#### [Try it]
Spot each line in the records below where the word "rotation" occurs, then copy it.

#### [Material provided]
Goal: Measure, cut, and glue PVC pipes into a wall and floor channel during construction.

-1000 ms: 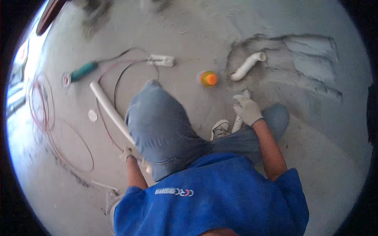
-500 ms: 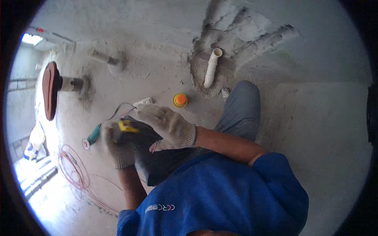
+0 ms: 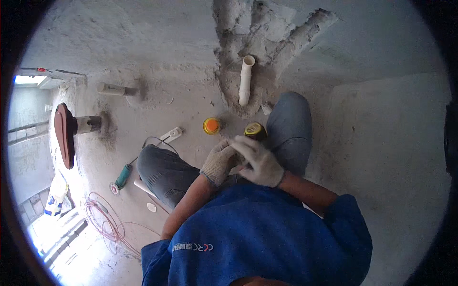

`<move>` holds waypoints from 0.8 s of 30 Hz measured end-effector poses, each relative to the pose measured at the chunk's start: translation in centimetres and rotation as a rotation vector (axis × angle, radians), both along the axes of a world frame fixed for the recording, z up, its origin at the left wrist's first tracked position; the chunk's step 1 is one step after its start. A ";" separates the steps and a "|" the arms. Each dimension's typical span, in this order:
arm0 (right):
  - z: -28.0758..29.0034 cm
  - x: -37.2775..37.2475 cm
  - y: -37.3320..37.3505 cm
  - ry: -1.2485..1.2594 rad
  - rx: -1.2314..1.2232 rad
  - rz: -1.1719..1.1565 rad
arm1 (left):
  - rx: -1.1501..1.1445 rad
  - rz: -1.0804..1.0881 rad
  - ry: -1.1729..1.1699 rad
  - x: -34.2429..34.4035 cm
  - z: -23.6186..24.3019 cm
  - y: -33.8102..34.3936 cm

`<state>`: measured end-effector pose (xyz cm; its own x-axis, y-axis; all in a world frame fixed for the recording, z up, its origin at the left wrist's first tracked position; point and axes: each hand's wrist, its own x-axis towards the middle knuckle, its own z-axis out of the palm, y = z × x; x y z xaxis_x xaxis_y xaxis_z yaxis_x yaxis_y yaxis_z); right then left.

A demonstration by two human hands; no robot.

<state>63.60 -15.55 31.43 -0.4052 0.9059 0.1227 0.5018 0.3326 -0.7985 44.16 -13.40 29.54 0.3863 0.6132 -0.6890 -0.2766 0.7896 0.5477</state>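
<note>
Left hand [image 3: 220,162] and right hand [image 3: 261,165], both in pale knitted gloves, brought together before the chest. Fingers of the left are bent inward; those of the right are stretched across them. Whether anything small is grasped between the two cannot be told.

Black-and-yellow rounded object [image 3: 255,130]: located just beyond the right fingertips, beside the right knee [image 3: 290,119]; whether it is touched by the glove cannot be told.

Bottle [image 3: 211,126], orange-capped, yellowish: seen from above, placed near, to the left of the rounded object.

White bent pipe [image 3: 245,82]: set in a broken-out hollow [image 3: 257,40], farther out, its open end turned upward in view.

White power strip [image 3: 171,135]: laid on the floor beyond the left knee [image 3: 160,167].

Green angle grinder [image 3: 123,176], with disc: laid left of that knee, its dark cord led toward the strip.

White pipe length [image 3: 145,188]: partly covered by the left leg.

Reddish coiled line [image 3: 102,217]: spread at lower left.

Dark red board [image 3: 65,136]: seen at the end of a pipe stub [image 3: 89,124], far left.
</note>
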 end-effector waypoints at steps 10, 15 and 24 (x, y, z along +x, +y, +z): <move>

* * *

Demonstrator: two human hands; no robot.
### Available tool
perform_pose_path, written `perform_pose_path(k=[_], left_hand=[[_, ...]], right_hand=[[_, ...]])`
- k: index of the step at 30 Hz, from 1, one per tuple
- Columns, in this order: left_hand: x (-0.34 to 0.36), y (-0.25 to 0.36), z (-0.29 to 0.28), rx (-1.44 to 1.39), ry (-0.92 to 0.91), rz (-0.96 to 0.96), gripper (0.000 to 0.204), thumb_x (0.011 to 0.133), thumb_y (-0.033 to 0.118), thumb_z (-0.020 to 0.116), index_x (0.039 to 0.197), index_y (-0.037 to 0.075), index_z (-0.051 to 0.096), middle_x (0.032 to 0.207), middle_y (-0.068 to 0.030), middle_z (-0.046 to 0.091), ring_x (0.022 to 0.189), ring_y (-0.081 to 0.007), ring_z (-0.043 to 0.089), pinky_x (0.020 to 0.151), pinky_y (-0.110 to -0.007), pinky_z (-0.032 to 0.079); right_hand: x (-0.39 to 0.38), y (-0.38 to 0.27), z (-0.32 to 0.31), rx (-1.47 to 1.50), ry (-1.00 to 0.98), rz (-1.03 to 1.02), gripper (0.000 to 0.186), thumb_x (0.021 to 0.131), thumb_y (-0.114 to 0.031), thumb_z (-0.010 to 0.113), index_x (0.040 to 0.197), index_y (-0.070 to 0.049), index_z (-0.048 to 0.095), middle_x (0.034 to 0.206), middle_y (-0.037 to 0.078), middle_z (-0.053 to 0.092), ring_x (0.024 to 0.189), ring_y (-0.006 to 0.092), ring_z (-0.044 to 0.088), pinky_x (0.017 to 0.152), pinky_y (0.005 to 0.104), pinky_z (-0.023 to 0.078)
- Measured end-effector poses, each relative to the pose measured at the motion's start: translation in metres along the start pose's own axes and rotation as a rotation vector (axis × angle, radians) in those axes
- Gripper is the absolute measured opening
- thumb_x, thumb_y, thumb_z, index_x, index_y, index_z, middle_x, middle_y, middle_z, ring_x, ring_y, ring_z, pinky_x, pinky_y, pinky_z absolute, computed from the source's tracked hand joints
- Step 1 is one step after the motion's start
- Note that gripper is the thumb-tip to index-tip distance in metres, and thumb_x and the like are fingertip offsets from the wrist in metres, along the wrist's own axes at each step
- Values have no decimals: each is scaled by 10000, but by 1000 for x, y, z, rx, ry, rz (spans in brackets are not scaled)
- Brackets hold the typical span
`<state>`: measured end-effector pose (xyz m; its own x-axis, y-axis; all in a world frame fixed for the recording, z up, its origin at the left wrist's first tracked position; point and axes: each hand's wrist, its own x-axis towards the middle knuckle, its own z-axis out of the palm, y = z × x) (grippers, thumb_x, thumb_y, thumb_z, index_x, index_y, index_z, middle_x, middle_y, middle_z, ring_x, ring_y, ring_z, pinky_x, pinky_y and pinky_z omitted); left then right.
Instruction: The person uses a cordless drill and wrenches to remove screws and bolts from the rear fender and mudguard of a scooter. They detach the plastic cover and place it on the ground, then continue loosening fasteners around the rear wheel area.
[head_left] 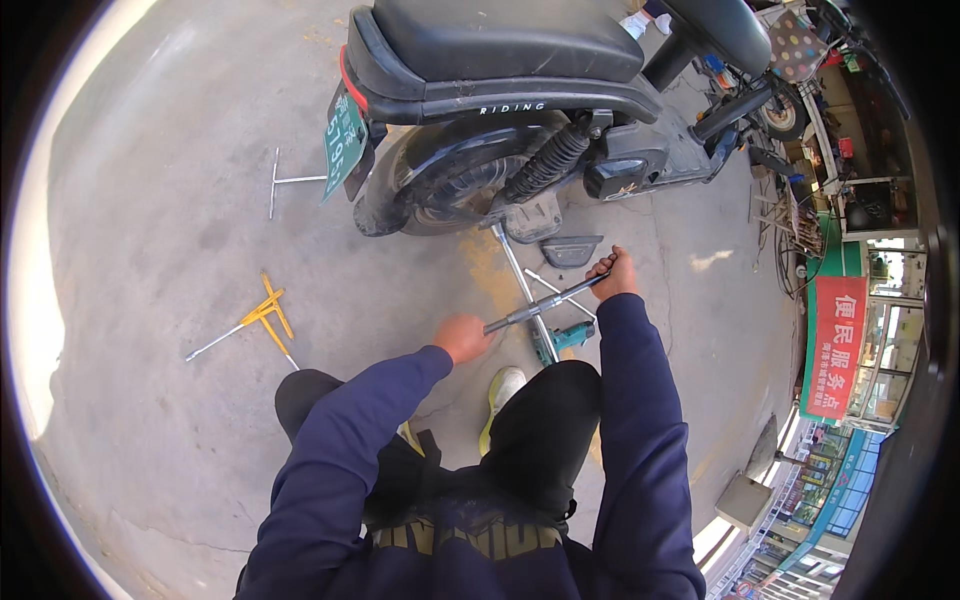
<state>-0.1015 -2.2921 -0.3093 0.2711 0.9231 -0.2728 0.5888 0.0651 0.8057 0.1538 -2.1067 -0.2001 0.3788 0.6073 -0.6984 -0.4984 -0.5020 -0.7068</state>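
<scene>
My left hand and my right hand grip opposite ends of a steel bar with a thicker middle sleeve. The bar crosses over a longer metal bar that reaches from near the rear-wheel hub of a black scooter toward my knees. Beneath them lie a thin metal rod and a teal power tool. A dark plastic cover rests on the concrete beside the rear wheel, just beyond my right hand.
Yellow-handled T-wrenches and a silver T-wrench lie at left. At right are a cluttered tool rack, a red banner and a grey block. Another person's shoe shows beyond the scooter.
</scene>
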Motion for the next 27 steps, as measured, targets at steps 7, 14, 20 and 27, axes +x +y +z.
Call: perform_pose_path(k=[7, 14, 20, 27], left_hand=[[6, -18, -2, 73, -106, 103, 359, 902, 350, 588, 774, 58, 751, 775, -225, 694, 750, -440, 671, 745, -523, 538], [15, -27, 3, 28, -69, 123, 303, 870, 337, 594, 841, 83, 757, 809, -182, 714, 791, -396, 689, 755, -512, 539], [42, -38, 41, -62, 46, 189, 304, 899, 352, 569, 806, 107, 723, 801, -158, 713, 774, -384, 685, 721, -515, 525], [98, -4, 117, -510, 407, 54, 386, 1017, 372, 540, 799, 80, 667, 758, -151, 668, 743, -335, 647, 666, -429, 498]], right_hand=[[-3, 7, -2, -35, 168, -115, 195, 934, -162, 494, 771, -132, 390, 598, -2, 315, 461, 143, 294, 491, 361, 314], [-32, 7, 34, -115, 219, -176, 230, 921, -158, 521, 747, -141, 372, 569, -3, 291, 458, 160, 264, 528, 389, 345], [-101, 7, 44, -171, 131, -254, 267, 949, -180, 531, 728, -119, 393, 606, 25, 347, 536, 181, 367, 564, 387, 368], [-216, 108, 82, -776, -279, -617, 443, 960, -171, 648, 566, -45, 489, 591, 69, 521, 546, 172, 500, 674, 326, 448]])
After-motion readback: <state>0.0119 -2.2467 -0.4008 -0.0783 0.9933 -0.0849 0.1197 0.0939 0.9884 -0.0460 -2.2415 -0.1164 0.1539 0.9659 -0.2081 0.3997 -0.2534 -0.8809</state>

#### [Response for this exercise]
`<move>` holds waypoints from 0.8 s of 30 Hz measured end-effector poses, each relative to the pose measured at the chunk's start: translation in centimetres and rotation as a rotation vector (axis × angle, radians), both along the axes of a world frame fixed for the recording, z up, its origin at the left wrist's first tracked position; the chunk's step 1 is one step after its start. A ";" separates the steps and a "|" the arms. Each dimension's typical span, in this order:
- Measured end-effector poses, each relative to the pose measured at the motion's start: translation in metres along the start pose's own axes and rotation as a rotation vector (axis × angle, radians) in those axes

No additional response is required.